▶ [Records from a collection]
● ● ● ● ● ● ●

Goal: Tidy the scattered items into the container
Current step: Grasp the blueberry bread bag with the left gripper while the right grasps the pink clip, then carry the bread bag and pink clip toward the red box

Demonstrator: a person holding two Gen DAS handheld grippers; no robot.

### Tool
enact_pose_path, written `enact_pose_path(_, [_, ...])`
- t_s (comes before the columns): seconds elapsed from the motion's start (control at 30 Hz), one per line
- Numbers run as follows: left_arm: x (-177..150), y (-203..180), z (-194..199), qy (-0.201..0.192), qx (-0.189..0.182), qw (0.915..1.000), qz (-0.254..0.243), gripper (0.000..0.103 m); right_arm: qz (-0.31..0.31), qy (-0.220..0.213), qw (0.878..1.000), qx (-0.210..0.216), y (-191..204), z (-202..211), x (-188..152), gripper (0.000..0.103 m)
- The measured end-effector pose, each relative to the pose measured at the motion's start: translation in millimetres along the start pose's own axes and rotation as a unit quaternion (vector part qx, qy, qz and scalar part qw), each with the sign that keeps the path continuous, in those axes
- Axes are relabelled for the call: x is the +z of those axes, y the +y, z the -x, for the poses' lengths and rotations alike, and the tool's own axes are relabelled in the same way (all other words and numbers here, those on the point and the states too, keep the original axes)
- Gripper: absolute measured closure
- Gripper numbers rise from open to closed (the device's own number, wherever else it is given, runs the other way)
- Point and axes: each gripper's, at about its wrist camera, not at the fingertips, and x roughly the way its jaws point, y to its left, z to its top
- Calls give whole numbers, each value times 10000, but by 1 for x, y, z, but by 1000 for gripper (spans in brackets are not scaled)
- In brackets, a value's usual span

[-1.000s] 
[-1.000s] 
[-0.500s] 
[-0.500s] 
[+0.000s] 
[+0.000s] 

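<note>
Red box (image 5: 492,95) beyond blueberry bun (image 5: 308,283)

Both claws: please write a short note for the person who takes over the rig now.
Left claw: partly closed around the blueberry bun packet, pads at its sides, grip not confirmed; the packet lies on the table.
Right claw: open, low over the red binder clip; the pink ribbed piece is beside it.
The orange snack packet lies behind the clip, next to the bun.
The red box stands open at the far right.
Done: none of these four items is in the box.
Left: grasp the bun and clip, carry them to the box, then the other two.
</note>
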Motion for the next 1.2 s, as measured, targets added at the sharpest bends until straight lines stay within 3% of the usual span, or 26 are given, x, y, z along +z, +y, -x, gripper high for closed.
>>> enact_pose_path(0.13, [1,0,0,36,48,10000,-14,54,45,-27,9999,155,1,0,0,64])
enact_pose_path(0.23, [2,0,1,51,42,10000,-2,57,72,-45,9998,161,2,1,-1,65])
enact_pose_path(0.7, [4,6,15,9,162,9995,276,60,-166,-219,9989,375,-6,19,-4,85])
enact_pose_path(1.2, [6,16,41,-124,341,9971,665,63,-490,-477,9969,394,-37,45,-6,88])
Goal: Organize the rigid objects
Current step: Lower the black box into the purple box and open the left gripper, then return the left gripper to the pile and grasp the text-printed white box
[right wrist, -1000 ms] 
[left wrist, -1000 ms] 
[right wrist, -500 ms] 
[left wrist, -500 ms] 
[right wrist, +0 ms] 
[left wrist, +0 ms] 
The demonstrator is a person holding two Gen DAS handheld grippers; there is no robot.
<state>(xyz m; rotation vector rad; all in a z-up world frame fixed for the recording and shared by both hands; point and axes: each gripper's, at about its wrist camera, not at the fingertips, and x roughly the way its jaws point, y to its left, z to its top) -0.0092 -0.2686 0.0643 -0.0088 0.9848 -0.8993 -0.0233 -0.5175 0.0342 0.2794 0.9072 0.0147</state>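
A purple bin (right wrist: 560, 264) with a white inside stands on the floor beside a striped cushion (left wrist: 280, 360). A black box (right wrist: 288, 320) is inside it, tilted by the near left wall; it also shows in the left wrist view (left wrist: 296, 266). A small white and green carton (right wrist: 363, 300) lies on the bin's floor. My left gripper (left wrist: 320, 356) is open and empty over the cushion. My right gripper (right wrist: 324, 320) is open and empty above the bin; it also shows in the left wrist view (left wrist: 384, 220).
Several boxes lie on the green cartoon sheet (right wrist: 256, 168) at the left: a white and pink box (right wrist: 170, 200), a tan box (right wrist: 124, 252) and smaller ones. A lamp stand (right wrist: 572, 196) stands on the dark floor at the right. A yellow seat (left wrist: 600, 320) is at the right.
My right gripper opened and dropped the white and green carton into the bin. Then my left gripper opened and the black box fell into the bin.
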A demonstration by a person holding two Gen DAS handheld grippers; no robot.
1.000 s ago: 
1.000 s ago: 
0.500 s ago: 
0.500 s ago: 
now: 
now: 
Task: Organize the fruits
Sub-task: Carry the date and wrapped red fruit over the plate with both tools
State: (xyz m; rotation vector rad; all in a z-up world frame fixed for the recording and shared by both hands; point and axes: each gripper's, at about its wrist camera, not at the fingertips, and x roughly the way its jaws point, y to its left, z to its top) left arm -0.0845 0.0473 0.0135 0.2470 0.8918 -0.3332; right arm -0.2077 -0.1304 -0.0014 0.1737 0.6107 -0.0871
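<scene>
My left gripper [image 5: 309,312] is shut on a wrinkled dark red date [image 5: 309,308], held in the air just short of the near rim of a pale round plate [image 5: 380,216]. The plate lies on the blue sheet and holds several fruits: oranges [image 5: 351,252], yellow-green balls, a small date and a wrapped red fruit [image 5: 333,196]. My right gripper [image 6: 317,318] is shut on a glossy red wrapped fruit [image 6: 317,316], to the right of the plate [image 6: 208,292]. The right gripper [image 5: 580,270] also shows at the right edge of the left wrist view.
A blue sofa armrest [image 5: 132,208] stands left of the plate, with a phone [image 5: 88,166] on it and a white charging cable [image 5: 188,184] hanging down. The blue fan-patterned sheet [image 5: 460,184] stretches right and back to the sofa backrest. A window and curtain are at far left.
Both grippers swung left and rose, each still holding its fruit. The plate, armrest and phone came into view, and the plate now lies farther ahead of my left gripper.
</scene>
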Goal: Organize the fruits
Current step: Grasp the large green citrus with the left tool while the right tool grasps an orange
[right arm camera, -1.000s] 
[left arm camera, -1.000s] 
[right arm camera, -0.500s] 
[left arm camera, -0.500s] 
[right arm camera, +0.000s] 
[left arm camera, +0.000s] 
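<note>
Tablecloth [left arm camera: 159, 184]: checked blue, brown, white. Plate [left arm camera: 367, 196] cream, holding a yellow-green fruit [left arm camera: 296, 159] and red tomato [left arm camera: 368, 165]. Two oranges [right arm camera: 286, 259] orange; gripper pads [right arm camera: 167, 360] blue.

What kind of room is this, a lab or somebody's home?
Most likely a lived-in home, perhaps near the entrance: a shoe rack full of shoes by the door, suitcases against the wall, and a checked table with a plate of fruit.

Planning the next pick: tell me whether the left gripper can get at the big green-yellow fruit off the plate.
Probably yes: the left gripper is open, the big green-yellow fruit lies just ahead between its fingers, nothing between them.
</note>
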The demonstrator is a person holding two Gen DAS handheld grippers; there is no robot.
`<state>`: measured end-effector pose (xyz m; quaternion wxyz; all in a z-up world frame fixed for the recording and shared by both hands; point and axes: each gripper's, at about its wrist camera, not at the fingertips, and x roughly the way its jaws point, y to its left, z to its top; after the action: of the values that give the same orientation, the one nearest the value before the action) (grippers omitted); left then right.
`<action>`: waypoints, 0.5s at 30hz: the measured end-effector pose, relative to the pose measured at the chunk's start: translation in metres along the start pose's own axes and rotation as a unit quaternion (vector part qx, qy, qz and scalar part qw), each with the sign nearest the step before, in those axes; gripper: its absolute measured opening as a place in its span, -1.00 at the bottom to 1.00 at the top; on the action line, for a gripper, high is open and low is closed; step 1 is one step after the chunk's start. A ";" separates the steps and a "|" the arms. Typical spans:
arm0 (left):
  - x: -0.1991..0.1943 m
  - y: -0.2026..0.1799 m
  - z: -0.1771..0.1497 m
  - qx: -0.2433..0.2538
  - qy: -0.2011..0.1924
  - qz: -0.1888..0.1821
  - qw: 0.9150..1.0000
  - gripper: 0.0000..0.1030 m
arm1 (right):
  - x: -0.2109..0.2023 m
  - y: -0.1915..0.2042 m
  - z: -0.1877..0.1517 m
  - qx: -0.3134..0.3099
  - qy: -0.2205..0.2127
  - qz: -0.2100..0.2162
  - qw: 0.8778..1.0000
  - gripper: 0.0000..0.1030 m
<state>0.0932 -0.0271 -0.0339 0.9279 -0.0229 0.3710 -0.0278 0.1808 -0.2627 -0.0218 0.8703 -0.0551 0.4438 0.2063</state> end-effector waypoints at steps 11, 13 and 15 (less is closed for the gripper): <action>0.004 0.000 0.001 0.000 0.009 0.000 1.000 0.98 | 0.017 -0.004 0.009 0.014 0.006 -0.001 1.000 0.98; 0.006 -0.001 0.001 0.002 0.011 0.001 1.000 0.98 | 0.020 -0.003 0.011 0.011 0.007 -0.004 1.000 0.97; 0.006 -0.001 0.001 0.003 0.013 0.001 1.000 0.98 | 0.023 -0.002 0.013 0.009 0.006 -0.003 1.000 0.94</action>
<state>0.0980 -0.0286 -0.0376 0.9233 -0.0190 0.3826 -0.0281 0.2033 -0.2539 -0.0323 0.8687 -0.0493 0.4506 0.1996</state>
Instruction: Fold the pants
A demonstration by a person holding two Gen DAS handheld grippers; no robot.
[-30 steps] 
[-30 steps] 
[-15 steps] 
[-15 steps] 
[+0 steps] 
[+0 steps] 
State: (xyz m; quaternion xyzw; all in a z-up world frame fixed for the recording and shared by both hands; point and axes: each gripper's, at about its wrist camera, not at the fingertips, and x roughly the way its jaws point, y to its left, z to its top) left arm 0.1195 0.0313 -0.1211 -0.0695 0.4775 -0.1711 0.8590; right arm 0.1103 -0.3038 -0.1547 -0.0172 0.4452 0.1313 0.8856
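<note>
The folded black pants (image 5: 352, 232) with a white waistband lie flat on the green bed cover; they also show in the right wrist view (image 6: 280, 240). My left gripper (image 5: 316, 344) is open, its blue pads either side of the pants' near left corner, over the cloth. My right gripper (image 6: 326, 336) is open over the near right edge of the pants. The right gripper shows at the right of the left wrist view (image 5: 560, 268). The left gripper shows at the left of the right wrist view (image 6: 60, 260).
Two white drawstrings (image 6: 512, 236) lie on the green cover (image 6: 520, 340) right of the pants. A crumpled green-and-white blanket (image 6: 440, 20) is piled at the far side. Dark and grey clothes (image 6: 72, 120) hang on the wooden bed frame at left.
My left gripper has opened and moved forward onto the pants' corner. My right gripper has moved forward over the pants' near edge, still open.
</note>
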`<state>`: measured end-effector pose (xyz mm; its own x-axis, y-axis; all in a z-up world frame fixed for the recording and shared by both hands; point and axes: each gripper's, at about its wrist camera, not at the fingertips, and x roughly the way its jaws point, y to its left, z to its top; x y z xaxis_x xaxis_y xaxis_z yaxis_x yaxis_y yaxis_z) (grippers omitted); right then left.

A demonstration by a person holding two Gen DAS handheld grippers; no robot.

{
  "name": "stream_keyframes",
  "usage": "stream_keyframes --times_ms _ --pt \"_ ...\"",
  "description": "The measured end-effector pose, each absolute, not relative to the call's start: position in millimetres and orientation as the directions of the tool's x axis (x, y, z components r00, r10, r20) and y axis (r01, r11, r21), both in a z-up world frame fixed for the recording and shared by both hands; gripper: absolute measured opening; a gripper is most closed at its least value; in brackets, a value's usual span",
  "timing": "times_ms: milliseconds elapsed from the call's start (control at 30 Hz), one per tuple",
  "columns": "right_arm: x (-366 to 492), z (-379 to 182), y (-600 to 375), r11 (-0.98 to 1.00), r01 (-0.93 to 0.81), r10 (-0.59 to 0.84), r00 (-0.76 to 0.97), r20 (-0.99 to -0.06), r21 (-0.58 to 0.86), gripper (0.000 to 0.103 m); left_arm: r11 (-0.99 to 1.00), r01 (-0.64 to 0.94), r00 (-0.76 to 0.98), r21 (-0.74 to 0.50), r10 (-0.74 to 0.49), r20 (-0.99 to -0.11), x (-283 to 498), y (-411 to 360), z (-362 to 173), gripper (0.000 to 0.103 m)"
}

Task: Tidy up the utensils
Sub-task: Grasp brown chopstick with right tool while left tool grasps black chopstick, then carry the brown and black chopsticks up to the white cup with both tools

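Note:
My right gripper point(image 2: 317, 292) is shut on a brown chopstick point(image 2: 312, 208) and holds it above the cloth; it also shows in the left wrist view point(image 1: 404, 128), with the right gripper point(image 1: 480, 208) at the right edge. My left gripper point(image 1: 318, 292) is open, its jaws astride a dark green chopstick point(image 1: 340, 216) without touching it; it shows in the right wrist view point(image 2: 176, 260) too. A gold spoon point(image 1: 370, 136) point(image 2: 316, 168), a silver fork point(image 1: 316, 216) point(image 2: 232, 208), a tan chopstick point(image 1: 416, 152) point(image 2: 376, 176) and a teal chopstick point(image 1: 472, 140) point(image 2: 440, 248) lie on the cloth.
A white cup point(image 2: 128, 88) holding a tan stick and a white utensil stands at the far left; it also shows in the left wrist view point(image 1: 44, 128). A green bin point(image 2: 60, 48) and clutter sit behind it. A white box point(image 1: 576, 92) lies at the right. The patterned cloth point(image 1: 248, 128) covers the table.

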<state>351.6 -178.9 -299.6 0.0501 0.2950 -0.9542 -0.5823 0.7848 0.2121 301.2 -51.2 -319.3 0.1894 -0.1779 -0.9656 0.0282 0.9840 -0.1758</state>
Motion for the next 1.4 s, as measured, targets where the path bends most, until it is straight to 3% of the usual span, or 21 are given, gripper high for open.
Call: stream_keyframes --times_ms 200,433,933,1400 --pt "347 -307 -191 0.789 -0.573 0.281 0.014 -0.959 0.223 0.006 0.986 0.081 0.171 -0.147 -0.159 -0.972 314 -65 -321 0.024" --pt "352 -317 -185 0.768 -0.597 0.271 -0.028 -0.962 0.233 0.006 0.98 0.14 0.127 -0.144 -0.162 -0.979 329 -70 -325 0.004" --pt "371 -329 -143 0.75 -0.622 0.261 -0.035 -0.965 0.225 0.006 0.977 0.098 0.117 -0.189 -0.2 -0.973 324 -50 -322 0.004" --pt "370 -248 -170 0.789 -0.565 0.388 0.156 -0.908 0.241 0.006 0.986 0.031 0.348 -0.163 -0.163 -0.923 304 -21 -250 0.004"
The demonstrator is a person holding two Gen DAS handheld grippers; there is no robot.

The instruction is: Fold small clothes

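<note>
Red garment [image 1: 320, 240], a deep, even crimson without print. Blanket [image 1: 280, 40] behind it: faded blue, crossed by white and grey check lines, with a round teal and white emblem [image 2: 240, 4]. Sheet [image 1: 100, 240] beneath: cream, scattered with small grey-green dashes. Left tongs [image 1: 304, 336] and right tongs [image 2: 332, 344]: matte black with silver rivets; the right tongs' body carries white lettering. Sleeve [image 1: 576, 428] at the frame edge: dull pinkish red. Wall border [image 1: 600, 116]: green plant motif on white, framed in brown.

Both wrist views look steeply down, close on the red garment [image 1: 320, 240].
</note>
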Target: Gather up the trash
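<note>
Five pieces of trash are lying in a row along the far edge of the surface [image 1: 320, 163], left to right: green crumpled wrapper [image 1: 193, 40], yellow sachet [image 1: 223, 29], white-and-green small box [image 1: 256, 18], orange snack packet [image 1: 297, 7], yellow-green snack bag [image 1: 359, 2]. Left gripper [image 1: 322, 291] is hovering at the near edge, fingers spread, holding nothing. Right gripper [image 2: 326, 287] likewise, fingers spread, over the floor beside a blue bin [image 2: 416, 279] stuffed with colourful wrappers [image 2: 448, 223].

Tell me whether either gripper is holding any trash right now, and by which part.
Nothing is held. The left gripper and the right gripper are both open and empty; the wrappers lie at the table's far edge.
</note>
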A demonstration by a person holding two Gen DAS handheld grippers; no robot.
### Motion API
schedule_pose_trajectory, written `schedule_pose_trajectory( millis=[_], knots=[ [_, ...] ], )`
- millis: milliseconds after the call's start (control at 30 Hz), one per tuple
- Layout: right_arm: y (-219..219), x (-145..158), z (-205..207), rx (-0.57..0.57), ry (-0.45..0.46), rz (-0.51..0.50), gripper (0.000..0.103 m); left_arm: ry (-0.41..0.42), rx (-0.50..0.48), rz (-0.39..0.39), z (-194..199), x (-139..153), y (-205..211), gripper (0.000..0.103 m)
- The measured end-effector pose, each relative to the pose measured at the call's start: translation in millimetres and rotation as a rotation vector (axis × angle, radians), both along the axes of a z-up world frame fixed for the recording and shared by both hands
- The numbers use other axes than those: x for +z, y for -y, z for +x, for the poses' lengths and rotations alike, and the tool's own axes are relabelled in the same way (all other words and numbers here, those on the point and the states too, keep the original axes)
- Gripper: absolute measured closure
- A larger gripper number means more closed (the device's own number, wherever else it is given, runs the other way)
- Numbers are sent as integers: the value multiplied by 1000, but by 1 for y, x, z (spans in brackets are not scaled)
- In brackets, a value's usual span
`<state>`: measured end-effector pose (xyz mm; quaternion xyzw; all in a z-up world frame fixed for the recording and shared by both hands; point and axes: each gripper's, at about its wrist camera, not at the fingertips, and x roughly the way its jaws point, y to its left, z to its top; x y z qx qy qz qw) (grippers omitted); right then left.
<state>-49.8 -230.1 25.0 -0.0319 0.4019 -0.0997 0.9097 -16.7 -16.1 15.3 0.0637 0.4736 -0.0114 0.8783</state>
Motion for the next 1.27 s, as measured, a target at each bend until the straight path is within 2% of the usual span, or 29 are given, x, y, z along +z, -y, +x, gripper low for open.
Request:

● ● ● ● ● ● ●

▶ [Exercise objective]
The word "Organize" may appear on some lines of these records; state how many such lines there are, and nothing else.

▶ [Result]
3